I'm encountering some bottleneck issues with my architecture involving API Management and a Service Bus. We're developing an event API that handles requests from 2,000 to 3,000 clients, each sending small requests of about 15kb. Typically, the load is manageable, but during peak times, we experience simultaneous requests. Unfortunately, I'm unable to adjust the client configurations, so if they receive a 200 OK, they're good to go; if not, they'll retry later. Behind the API Management, we have a Service Bus sending messages to a topic. While it performs decently under normal load, during a recent load test with around 10,000 requests in five minutes (peaking at 2,000 clients), I faced about a 60% error rate, including 500 errors and Java socket exceptions. Initially, I attributed this to the API tier, but testing with a Standard tier didn't resolve the issue, leading me to believe it's linked to the Service Bus. I'm looking for recommendations or documentation to help troubleshoot this situation. Is there something inherently wrong with my approach or architecture?
3 Answers
Testing your capacity with 10,000 requests in five minutes isn't particularly exaggerated. You should check if you're getting errors on the Service Bus side as well—there might be throttling happening that you're not aware of. When dealing with massive request loads, it’s essential to manage how you send messages. Make sure you're considering your configurations for queues, topics, and partitions. Also, ensure your service is set to autoscale appropriately, as socket exceptions can often occur when you're pushing too much traffic without proper limits on connections.

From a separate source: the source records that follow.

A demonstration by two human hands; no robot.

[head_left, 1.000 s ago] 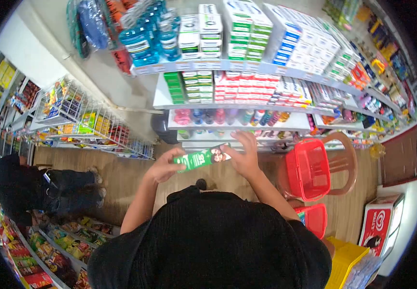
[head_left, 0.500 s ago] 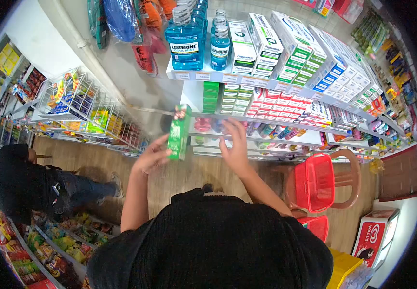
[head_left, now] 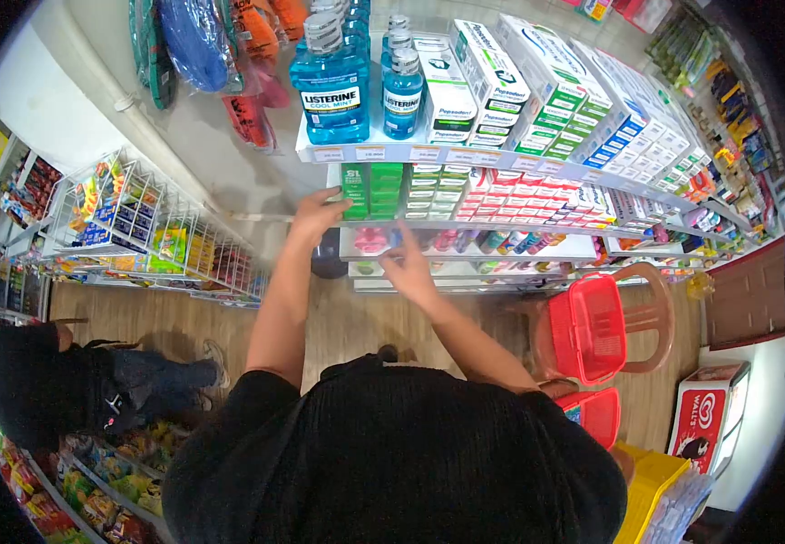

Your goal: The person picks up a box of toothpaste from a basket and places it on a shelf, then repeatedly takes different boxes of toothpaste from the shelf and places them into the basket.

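Note:
My left hand (head_left: 318,214) has its fingers on a green box (head_left: 354,190), which stands upright at the left end of the second shelf. Right beside that box is a stack of green boxes (head_left: 385,190). My right hand (head_left: 408,267) is in front of the shelf edge, index finger pointing up and thumb apart, with nothing seen in it. On the shelf above stand blue mouthwash bottles (head_left: 331,98) and white toothpaste boxes (head_left: 448,100). Red and white boxes (head_left: 501,195) lie stacked farther right on the second shelf.
Wire racks with snacks (head_left: 129,213) are on the left. A person in black (head_left: 48,381) is at the lower left. Red baskets (head_left: 587,328) rest by a brown chair (head_left: 651,317) at the right. Packaged slippers (head_left: 197,45) hang at the upper left.
My left hand has carried the green box up and forward onto the second shelf, beside the green stack. My right hand has shifted slightly left and down. The view has moved a little.

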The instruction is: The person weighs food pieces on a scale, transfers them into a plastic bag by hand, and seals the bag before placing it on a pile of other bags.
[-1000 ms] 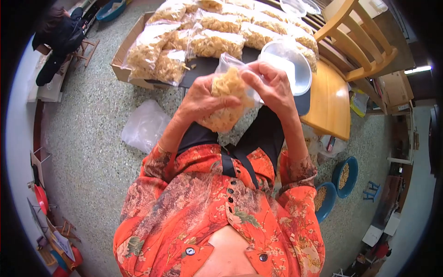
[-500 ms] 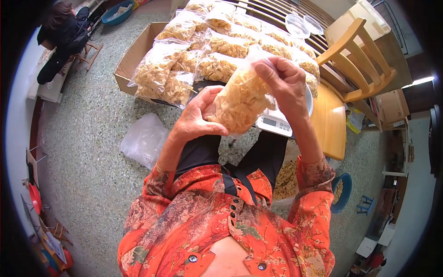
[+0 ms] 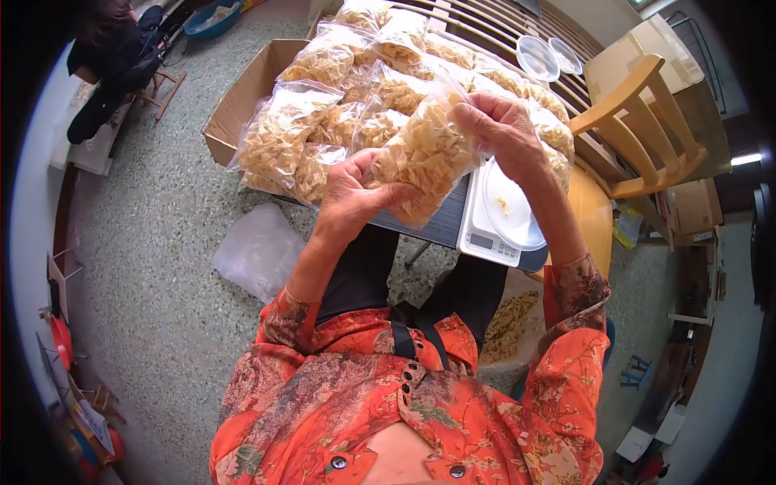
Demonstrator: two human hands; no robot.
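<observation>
Between my two hands is a clear plastic bag of pale dried flakes [image 3: 428,158], tilted with its top toward the upper right. My left hand [image 3: 356,194] grips its lower left side, thumb across the front. Fingers of my right hand [image 3: 505,129] pinch the bag near its top corner. Below the right hand sits a white kitchen scale [image 3: 489,242] with a clear round dish [image 3: 517,218] on it, holding a few flake bits. Behind the held bag, several similar filled bags [image 3: 283,121] lie heaped in and around a cardboard box [image 3: 234,109].
An open sack of flakes [image 3: 509,323] stands on the floor by my right leg. A crumpled plastic bag [image 3: 259,250] lies on the floor at left. To the right is a wooden chair [image 3: 647,129]. Another person [image 3: 113,65] sits at upper left. Two clear tubs [image 3: 537,58] rest at the back.
The held bag has shifted slightly right and up toward the heap, with both hands still on it. The scale and its dish now show more fully as the view shifted.
</observation>
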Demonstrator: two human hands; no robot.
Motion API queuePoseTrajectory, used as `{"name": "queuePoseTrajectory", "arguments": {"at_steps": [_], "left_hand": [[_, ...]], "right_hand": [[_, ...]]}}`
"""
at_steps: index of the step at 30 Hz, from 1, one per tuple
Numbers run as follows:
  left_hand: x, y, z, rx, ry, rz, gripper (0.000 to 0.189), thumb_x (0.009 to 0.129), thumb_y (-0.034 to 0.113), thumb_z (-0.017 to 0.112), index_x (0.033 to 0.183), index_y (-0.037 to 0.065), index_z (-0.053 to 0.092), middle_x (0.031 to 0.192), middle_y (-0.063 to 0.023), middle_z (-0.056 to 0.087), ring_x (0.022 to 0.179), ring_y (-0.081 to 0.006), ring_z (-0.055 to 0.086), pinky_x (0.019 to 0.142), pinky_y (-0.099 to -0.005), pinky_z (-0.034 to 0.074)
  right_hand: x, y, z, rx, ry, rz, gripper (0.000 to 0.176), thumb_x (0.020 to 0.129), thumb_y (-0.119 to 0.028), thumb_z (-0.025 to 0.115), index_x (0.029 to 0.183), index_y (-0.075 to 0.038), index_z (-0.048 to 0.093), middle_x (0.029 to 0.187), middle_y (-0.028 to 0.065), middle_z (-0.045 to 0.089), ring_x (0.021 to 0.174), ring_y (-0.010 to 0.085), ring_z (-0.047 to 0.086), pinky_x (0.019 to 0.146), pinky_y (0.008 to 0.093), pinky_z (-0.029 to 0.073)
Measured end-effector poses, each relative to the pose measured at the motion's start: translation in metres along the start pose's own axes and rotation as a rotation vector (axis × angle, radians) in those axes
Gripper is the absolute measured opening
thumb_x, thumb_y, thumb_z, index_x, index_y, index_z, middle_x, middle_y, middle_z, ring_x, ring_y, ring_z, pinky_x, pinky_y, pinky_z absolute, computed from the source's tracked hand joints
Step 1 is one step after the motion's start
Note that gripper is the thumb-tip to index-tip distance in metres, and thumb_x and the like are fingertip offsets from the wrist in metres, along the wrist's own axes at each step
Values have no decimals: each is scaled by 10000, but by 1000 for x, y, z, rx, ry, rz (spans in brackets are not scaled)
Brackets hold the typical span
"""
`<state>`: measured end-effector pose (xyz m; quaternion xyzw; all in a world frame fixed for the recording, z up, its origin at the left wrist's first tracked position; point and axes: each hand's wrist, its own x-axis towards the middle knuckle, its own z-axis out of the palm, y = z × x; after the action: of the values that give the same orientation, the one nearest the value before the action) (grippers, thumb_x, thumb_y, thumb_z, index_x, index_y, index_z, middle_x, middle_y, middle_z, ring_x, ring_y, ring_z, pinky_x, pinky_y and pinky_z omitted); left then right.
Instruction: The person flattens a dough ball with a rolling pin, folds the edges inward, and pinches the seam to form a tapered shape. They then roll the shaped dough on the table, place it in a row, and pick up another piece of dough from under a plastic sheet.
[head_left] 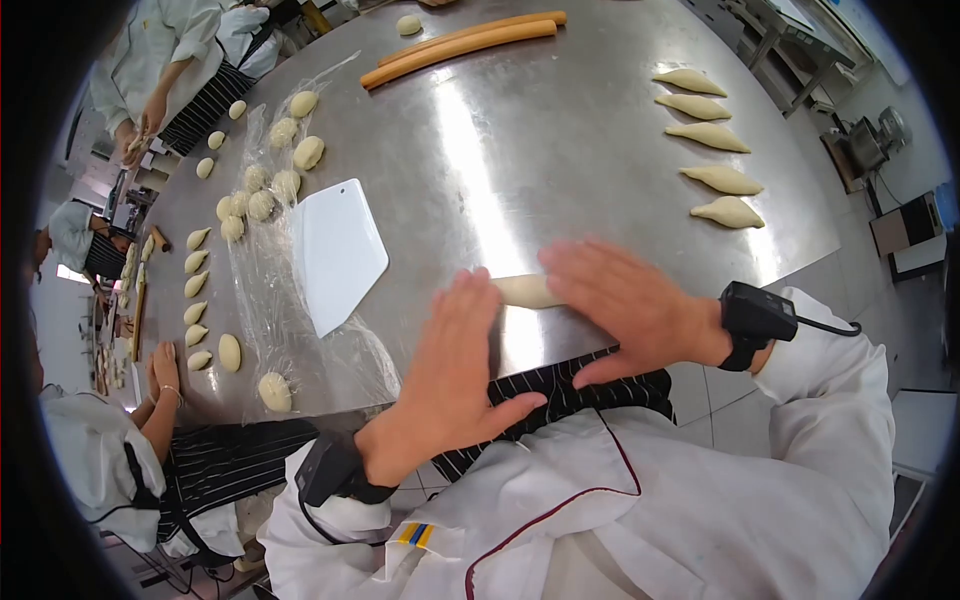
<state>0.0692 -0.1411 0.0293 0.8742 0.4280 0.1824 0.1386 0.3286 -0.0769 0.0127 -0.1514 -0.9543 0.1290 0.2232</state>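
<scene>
A short log of pale dough (527, 291) lies on the steel table near its front edge, its two ends hidden under my hands. My left hand (455, 345) rests flat over the dough's left end, fingers stretched forward and thumb out to the side. Over the right end lies my right hand (615, 305), also flat, its fingers slightly blurred and pointing up and left. Neither hand grips anything. Left of my left hand is a white plastic dough scraper (342, 255), lying partly on clear plastic film (262, 290).
Several tapered dough pieces (708, 135) form a column at the right. Dough balls (262, 205) lie on and around the film. Two wooden rolling pins (465, 52) lie at the back. A co-worker's hands (165, 370) rest at the left table edge; another person (170, 70) stands back left.
</scene>
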Motion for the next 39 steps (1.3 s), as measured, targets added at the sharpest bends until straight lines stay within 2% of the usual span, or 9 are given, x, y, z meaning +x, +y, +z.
{"name": "queuePoseTrajectory", "arguments": {"at_steps": [4, 9, 14, 17, 20, 22, 28, 34, 39], "left_hand": [[22, -21, 6, -11, 92, -21, 863, 761, 367, 793, 1407, -31, 382, 1441, -276, 403, 1359, -461, 358, 1121, -513, 284], [47, -32, -1, -35, -41, 79, 312, 792, 196, 765, 1060, 68, 667, 932, -122, 638, 893, -323, 618, 738, -415, 489], [81, -72, -15, -72, -19, -27, 424, 775, 233, 783, 1133, 57, 642, 1029, -145, 647, 970, -351, 604, 828, -410, 492], [82, -82, -10, 52, 86, -34, 939, 654, 439, 855, 1353, -30, 439, 1251, -246, 536, 1168, -400, 511, 1014, -446, 412], [93, -75, -1, 6, 86, -130, 1048, 649, 465, 854, 1405, -71, 364, 1319, -285, 490, 1226, -420, 481, 1063, -440, 382], [89, -64, 17, 61, 76, -91, 1039, 686, 470, 823, 1408, -98, 339, 1355, -306, 452, 1273, -437, 436, 1090, -459, 348], [9, -6, 18, 6, -22, 96, 949, 815, 487, 707, 1390, -156, 311, 1418, -380, 352, 1356, -516, 328, 1126, -555, 276], [14, -20, 8, -33, 103, -40, 767, 792, 316, 757, 1355, -83, 421, 1411, -319, 399, 1320, -515, 363, 1093, -534, 325], [36, -38, 3, 72, 102, 165, 262, 762, 245, 745, 935, 63, 669, 885, -75, 628, 855, -298, 610, 750, -410, 476]], "right_hand": [[10, 15, 9, 48, 206, 205, 734, 778, -403, 764, 1329, 4, 499, 1333, 179, 539, 1255, 355, 505, 1058, 460, 382], [28, 33, -2, 121, -34, 118, 347, 799, -291, 734, 1069, -89, 652, 981, 76, 668, 987, 293, 605, 871, 426, 461], [54, 78, -7, 92, 50, 178, 384, 807, -246, 748, 1130, -73, 632, 1006, 96, 641, 980, 319, 594, 842, 409, 475], [59, 80, -8, 40, 41, 237, 551, 803, -286, 761, 1246, -21, 568, 1185, 182, 597, 1161, 371, 524, 996, 428, 417], [68, 82, -2, 41, 119, 273, 730, 839, -407, 709, 1353, 46, 459, 1360, 279, 488, 1285, 426, 439, 1109, 456, 329], [73, 79, 1, -40, -150, 249, 773, 881, -510, 609, 1359, 71, 432, 1405, 289, 449, 1308, 435, 419, 1124, 480, 302], [-7, 10, 6, 6, -64, -4, 901, 860, -604, 582, 1417, 68, 362, 1476, 286, 364, 1386, 428, 347, 1155, 501, 266], [-6, 17, -9, 118, 103, 256, 783, 758, -339, 802, 1382, -20, 453, 1382, 215, 486, 1249, 385, 486, 1054, 480, 380], [1, 30, -4, 122, 18, 108, 406, 799, -240, 760, 1146, -69, 634, 1078, 150, 641, 1007, 373, 582, 883, 440, 463]]}}
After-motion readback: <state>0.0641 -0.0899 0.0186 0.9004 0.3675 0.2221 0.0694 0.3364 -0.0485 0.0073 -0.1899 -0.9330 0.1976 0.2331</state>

It sounds like you're running into some classic bottleneck issues that often arise from how the API Management and Service Bus interact. They can handle bursts, but you really need to implement throttling and manage backpressure effectively between your layers. Right now, it seems like your API Management is being used as a synchronous entry point to an asynchronous system, which means sudden spikes lead to socket errors instead of being absorbed smoothly. To tackle this, try implementing buffering or using policies designed to smooth out bursts. The goal is to ensure that API Management returns quickly without waiting on a slow downstream process. Load tests can expose these issues, so you might need to rethink how you handle failures and saturation during peak times.
Who's handling the message writing for the Service Bus? You might want to bypass the API Management and call your endpoint directly to see if the issues still persist. I’m assuming you're routing like this: Client → API Management → Function App → Service Bus. Testing that flow directly could help isolate where the slowdown occurs.
Glad to hear you found some relief with the tier adjustment! Consider experimenting with different policies to find what best suits your needs.

Yeah, I found that switching to the Standard Tier resolved most of my bottlenecks. The flow is indeed Client ➔ APIM ➔ Service Bus ➔ Functions. I'm currently using a preview policy from Microsoft to send Service Bus messages, which I'm hoping will help.